Cool air swirled through cottonwood leaves and rogue hollyhocks, nudging away summer heat.
“Janet,” my husband suggested, “let’s take a walk to see how that remodeling job’s going.”
We flip-flopped along old sidewalks, cracked and uplifted like ice floes, to our destination where we joined a small group of neighbors and dog-walkers in front of a modest home being transformed for its young family.
We were happy the renovation didn’t disturb the elderly trees hovering over the lot.
We admired the skillful blending of the addition with the existing home and debated colors for the new siding.
A neighbor lad commented to her shame-faced husband, “You know, Ted, we could remodel if you’d quit buying snow machines.”
After issuing our stamp of approval to the home’s new look, we waved goodbye and sauntered home. Welcome to Craig, where neighbors notice.
The first definition for neighbor in my battered 1964 dictionary is "a person who lives near another."
The broader, second definition — "fellow man, as in love your fellow man" — is more apt for Craig, because it allows us to monitor more people.
I decided I wanted to grow old in this inquisitive community when one of its watchful members gave my father a needed assist.
My dad, 90, visited my husband and me in 1999.
One morning we went to work before Dad got out of bed, so I left breakfast food for him on the counter.
The phone rang as I was leaving, and I took time to jot directions to a house where I had a meeting that night.
When Dad wandered into the kitchen, awake and hungry, he overlooked the food, but saw my scribbled directions sitting on top of the microwave.
“Hmm,” he thought. “Janet must think I’d like breakfast at this place.”
He donned his favorite garage-sale cowboy hat and left.
He walked west instead of east at the end of the driveway, so he didn’t end up in a residential area looking for a non-existent restaurant. Instead, miraculously, my directions, “one block, turn left, two blocks, turn right, straight ahead, white siding,” led him to a small, white cafe.
Full of food and high spirits, Dad decided to take a stroll around town on his way home.
Twenty minutes later, he came to a park.
Realizing he didn’t know where he was, he decided a nap might be helpful.
He snoozed on the grass with his hat shading his face for some time, then sat up.
The rest cure had failed.
He was still lost.
He then felt an elderly parent’s common concern — fearing he’d be a bother to his child.

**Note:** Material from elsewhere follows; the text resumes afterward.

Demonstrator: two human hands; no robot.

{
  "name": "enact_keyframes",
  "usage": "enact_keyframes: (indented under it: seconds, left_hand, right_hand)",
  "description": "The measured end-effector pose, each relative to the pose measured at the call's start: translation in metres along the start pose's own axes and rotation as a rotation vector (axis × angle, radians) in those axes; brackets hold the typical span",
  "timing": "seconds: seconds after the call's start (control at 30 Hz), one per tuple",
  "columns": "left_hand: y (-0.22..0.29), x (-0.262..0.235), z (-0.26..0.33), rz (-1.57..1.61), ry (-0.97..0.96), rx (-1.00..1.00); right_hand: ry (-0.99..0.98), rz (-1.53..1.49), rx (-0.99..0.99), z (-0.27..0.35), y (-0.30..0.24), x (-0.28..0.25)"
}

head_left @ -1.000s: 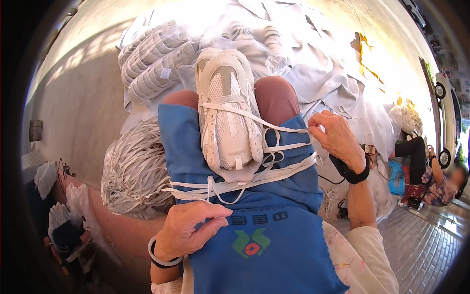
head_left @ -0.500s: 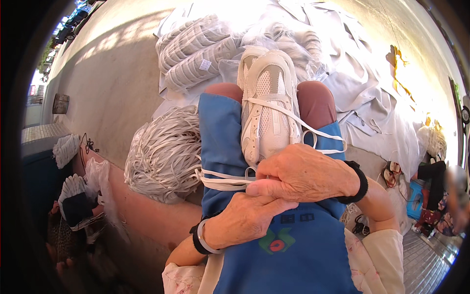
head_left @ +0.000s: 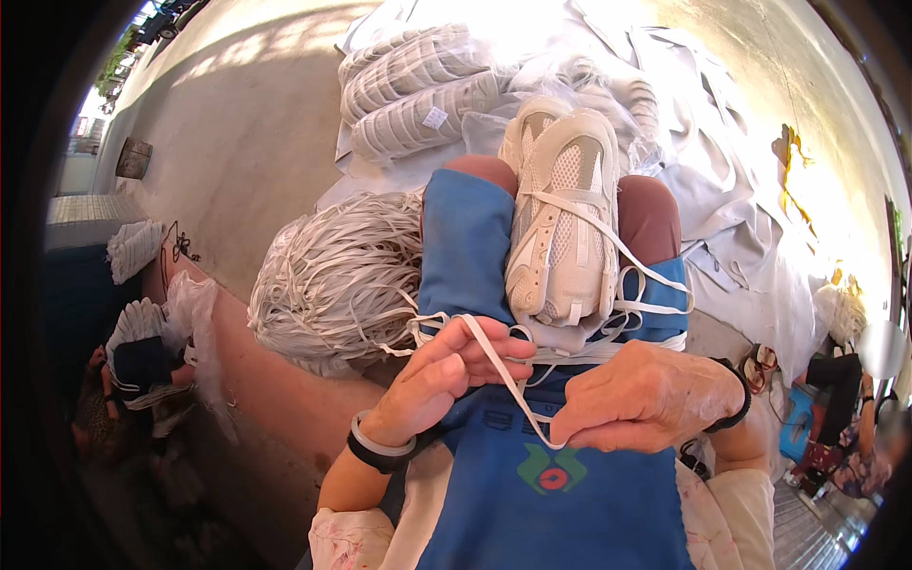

Later that morning, I received a call from a mail carrier: “Mrs. Sheridan, I just wanted to tell you that walking my route earlier today, I noticed an elderly gentleman sitting on the grass in the Breeze Park and went to see if he needed help. A great old guy, he told me he was visiting the Sheridans, went out for a walk, couldn’t find his way back, and would like to get home on his own without bothering you. So I directed him to your house, then stood on the corner and watched until he turned into your place and got in the door. Hope that’s OK.”
Without hesitating, knowing it was against regulations for a post office employee to reveal the address of a resident, taking in the age and pride of the gentleman before him, this kind person made a Craig decision.
Small towns, peopled with neighbors who know your business, are to be prized, praised, and lived in for a long time.